Exercise instructions:
Without the pictures, can you quote each line below exactly?

___ Data

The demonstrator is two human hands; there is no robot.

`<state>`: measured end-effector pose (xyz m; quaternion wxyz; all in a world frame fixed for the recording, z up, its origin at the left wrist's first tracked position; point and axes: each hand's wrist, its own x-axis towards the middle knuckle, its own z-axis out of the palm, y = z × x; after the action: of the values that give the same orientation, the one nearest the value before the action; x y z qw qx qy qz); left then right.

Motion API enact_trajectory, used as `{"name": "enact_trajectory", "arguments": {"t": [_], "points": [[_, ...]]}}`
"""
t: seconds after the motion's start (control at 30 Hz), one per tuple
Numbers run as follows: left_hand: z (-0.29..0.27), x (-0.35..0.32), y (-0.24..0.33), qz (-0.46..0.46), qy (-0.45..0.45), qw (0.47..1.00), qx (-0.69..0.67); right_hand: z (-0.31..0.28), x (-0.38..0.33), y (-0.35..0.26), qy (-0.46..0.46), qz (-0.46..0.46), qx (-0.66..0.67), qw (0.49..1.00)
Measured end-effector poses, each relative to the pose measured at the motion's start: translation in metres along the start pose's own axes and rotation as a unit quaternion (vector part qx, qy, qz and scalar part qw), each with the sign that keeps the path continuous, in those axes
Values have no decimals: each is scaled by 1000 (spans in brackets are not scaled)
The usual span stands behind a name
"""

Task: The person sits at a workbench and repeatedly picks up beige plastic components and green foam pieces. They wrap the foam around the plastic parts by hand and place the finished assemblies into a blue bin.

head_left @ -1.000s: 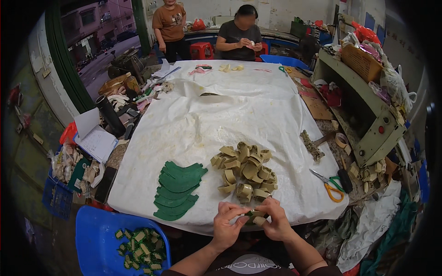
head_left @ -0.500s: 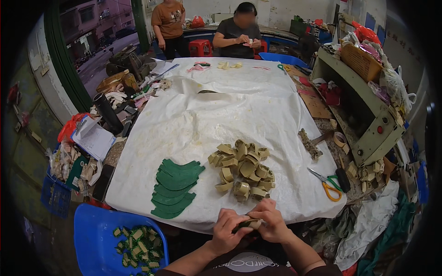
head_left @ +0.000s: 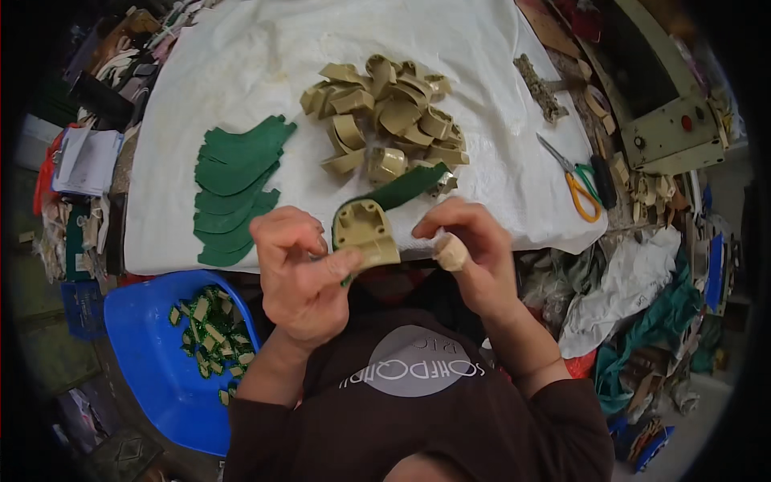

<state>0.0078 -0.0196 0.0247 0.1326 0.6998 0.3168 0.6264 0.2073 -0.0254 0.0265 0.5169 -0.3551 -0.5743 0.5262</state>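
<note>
White table [head_left: 482,96] nearer — tan piece [head_left: 365,233] raised

I work in a small craft or manufacturing workshop. My bench is a table [head_left: 482,96] covered with white cloth. On it lie a heap of tan moulded pieces [head_left: 385,120] and, left of it, a stack of green cut shapes [head_left: 237,189]. Orange-handled scissors [head_left: 578,181] lie to the right. A blue tub [head_left: 152,361] of finished green-and-tan parts sits near left. Fabric scraps [head_left: 634,297] and clutter crowd the right side.
</note>
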Motion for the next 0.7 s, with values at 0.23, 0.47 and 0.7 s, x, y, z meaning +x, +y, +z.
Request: {"name": "enact_trajectory", "arguments": {"t": [0.23,0.47,0.7], "points": [[22,-5,3,-29,-87,986,-139,20,-8,13,92,81,293,948],[22,-1,4,42,-140,986,81,9,-13,-2,62,107,180,976],[30,7,12,68,-161,970,168,11,-11,2,25,34,-42,998]]}}
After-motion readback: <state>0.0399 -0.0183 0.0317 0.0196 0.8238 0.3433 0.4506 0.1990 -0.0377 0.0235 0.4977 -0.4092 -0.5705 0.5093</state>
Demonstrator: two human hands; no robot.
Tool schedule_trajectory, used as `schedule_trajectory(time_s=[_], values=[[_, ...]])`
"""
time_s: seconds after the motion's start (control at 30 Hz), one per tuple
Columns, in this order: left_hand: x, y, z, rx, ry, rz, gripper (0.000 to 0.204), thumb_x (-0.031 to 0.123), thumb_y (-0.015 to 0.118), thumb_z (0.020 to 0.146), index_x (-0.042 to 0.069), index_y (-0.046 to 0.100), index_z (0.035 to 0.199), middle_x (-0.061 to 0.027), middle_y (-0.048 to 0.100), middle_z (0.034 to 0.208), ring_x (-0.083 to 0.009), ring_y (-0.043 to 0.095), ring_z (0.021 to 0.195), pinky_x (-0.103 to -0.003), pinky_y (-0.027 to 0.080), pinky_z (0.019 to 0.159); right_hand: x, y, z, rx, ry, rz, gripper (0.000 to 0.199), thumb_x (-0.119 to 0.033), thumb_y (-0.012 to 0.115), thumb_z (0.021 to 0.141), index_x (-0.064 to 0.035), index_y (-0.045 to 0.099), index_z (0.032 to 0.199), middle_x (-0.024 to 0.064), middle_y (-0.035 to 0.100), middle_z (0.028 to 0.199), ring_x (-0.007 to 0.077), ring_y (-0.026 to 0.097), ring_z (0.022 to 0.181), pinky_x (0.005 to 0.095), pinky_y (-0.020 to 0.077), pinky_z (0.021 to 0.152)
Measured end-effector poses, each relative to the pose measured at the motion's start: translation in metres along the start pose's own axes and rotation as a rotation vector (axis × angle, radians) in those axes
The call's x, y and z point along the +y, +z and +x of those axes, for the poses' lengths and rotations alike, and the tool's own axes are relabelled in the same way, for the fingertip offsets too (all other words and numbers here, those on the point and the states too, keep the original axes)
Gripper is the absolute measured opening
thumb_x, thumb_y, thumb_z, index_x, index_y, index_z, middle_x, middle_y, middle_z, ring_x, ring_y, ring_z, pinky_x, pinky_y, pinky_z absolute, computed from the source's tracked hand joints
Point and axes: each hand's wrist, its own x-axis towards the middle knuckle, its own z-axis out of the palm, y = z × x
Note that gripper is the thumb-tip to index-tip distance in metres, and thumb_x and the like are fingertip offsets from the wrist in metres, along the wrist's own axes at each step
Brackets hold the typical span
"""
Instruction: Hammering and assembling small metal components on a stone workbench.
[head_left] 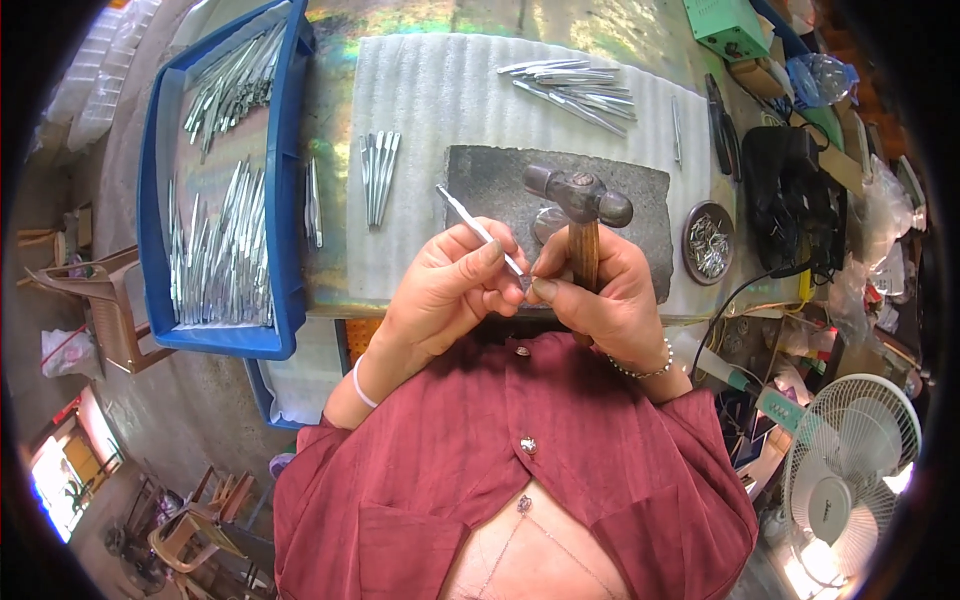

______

Task result:
The demonstrator is two human hands; there is no robot.

`<state>`: measured end-effector pose (xyz m; quaternion wxyz; all in a world frame fixed for the recording, z up, its origin at the left wrist's first tracked position; point and axes: each hand's wrist, its own x-axis towards the middle knuckle, its own z-axis out of the palm, y = z × x; after the action: of the values that give the same orientation, the one nearest the value before the action; x y z qw qx qy qz); left then right.

Motion API enact_trajectory, used as `{"name": "enact_trajectory", "arguments": {"t": [_], "points": [[_, ...]]}}`
"""
t: seconds after the motion's start (control at 30 Hz), one per tuple
Numbers run as follows: left_hand: z (-0.29..0.27), x (-0.35..0.32), y (-0.24..0.33), qz (-0.46..0.46), qy (-0.45..0.45), qw (0.47..1.00), qx (-0.69..0.67); right_hand: z (-0.31..0.28), x (-0.38..0.33), y (-0.35..0.26), qy (-0.46..0.46), qz (-0.46..0.46), qx (-0.66..0.67), qw (0.49..1.00)
Measured end-effector poses, each relative to the pose measured at the motion's start: translation in metres along the start pose's own axes and rotation as a unit quaternion (vector part qx, qy, qz and scalar part qw), each with the sign that keeps the path continuous, in those axes
Values have no decimals: each is scaled by 1000 (spans in brackets are not scaled)
The usual span stands behind a name
"""

Task: The person sits at a workbench and repeatedly picks up beige plastic components and green foam pieces. They wrap the foam around the plastic parts by hand and place the finished assemblies into a blue bin.

head_left @ -1.000s: 
head_left @ -0.500s: 
head_left @ +0.000s: 

<state>0.0078 -0.0196 0.0247 0.1326 0.6998 0.3168 0.6264 0.2073 -0.0254 0.0265 0.5169 -0.3551 -0.5743 0.5262</state>
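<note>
White table [head_left: 482,96] nearer — tan piece [head_left: 365,233] raised

I work in a small craft or manufacturing workshop. My bench is a table [head_left: 482,96] covered with white cloth. On it lie a heap of tan moulded pieces [head_left: 385,120] and, left of it, a stack of green cut shapes [head_left: 237,189]. Orange-handled scissors [head_left: 578,181] lie to the right. A blue tub [head_left: 152,361] of finished green-and-tan parts sits near left. Fabric scraps [head_left: 634,297] and clutter crowd the right side.
</note>
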Motion for the next 0.7 s, with values at 0.23, 0.47 and 0.7 s, x, y, z meaning +x, +y, +z.
Request: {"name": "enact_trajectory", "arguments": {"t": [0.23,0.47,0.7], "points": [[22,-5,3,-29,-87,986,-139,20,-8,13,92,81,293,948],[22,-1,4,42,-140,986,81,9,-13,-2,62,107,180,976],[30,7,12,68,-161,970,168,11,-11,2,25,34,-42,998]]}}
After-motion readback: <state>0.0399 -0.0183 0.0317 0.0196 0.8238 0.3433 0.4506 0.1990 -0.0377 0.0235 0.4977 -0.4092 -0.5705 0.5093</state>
Demonstrator: two human hands; no robot.
Tool schedule_trajectory, used as `schedule_trajectory(time_s=[_], values=[[_, ...]])`
"""
time_s: seconds after the motion's start (control at 30 Hz), one per tuple
Columns, in this order: left_hand: x, y, z, rx, ry, rz, gripper (0.000 to 0.204), thumb_x (-0.031 to 0.123), thumb_y (-0.015 to 0.118), thumb_z (0.020 to 0.146), index_x (-0.042 to 0.069), index_y (-0.046 to 0.100), index_z (0.035 to 0.199), middle_x (-0.061 to 0.027), middle_y (-0.048 to 0.100), middle_z (0.034 to 0.208), ring_x (-0.083 to 0.009), ring_y (-0.043 to 0.095), ring_z (0.021 to 0.195), pinky_x (-0.103 to -0.003), pinky_y (-0.027 to 0.080), pinky_z (0.019 to 0.159); right_hand: x, y, z, rx, ry, rz, gripper (0.000 to 0.199), thumb_x (-0.119 to 0.033), thumb_y (-0.012 to 0.115), thumb_z (0.021 to 0.141), index_x (-0.064 to 0.035), index_y (-0.045 to 0.099), index_z (0.032 to 0.199), middle_x (-0.024 to 0.064), middle_y (-0.035 to 0.100), middle_z (0.028 to 0.199), ring_x (-0.007 to 0.077), ring_y (-0.026 to 0.097), ring_z (0.022 to 0.181), pinky_x (0.005 to 0.095), pinky_y (-0.020 to 0.077), pinky_z (0.021 to 0.152)
Measured end-effector poses, each relative to the pose measured at the motion's start: translation in metres along the start pose's own axes and rotation as a rotation vector (axis × angle, radians) in those axes
The call's x, y and z point along the +y, +z and +x of those axes, for the poses' lengths and rotations alike, and the tool's own axes are relabelled in the same way, for the fingertip offsets too (all other words and numbers here, those on the point and the states too, keep the original axes)
Gripper is the absolute measured opening
thumb_x, thumb_y, thumb_z, index_x, index_y, index_z, middle_x, middle_y, middle_z, ring_x, ring_y, ring_z, pinky_x, pinky_y, pinky_z absolute, computed from the source's tracked hand joints
Point and axes: each hand's wrist, its own x-axis towards the middle knuckle, its own z-axis out of the palm, y = z × x
Note that gripper is the thumb-tip to index-tip distance in metres, and thumb_x and the like are fingertip offsets from the wrist in metres, along the wrist's own axes at each step
Brackets hold the typical span
"""
Instruction: Hammering and assembling small metal components on a stone workbench.
[head_left] 

Nothing remains to be added to the exercise.